### THE PROBLEM
Go through the material below, find each line with the word "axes", and copy those lines.

### INFORMATION SHOWN

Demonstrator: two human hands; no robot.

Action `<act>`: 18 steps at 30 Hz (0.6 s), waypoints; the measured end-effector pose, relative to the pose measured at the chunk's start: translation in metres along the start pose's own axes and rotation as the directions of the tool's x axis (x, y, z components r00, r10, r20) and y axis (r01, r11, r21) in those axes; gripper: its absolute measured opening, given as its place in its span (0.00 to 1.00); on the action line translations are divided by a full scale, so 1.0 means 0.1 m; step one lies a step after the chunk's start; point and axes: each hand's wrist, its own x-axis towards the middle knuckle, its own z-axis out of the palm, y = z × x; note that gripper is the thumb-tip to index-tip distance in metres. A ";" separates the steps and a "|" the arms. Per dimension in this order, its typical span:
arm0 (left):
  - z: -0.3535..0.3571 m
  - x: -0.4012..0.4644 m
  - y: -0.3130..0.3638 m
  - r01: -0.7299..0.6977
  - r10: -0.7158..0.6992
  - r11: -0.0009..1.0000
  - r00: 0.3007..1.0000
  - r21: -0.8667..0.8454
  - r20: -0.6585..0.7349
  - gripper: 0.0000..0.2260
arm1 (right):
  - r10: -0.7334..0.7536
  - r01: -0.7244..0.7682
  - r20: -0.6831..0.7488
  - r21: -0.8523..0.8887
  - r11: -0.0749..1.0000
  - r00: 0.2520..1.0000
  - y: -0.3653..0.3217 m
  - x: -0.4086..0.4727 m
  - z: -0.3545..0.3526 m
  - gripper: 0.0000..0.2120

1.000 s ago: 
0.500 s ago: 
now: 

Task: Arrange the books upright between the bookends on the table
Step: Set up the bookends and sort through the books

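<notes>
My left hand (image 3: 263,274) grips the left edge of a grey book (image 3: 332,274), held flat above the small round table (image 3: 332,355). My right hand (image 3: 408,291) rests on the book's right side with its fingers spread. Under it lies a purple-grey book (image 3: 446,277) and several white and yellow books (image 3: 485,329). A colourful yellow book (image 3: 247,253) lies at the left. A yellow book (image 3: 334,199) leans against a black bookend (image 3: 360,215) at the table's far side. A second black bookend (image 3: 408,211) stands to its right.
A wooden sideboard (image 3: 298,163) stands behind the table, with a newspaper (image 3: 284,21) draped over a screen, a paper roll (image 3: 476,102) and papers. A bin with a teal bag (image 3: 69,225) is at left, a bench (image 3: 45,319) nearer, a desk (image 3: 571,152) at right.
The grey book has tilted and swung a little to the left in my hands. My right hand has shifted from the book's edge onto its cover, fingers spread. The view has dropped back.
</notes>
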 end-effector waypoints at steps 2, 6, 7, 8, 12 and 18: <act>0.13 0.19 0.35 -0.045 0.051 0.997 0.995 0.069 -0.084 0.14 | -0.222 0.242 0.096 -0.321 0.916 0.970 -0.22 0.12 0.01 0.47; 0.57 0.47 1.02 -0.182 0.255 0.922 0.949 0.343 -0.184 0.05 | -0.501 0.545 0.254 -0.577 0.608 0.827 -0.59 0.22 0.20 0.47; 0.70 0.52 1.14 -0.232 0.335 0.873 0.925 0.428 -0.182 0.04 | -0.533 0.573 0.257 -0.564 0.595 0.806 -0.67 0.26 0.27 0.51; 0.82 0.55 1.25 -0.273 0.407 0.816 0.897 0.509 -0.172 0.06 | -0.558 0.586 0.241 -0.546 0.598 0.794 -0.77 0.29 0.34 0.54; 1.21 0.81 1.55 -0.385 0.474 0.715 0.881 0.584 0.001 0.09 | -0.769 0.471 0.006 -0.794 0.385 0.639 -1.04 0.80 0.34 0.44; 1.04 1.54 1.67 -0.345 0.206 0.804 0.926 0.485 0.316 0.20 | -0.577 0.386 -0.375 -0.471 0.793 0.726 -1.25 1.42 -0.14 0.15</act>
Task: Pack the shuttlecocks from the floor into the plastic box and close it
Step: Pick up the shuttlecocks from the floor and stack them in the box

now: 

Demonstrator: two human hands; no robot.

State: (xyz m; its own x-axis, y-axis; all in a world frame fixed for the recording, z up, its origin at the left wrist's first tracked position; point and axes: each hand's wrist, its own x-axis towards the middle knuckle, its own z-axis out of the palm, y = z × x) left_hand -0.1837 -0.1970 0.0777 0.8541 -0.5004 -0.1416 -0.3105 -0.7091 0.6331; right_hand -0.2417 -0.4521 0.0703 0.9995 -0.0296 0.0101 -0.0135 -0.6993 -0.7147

### RESPONSE BELOW
Action `<act>`: 18 steps at 30 Hz (0.6 s), waypoints; the measured end-effector pose, relative to the pose measured at the chunk's start: translation in metres along the start pose's own axes and rotation as the directions of the tool's x axis (x, y, z components r00, r10, r20) and y axis (r01, r11, r21) in those axes; gripper: its absolute measured opening, given as its place in its span (0.00 to 1.00); on the action line translations are divided by a full scale, so 1.0 means 0.1 m; step one lies a step after the chunk's start; point and axes: each hand's wrist, its own x-axis towards the middle knuckle, its own z-axis out of the palm, y = z × x; note that gripper is the thumb-tip to index-tip distance in metres. A ";" separates the steps and a "|" the arms. Per dimension in this order, its typical span:
State: (xyz m; its own x-axis, y-axis; all in a world frame fixed for the recording, z up, its origin at the left wrist's first tracked position; point and axes: each hand's wrist, its own x-axis towards the middle knuckle, its own z-axis out of the palm, y = z × x) left_hand -0.1837 -0.1970 0.0777 0.8541 -0.5004 -0.1416 -0.3105 -0.7091 0.6331; right_hand -0.2417 -0.4521 0.0703 0.9995 -0.0296 0.0101 -0.0135 -0.6993 -0.7147

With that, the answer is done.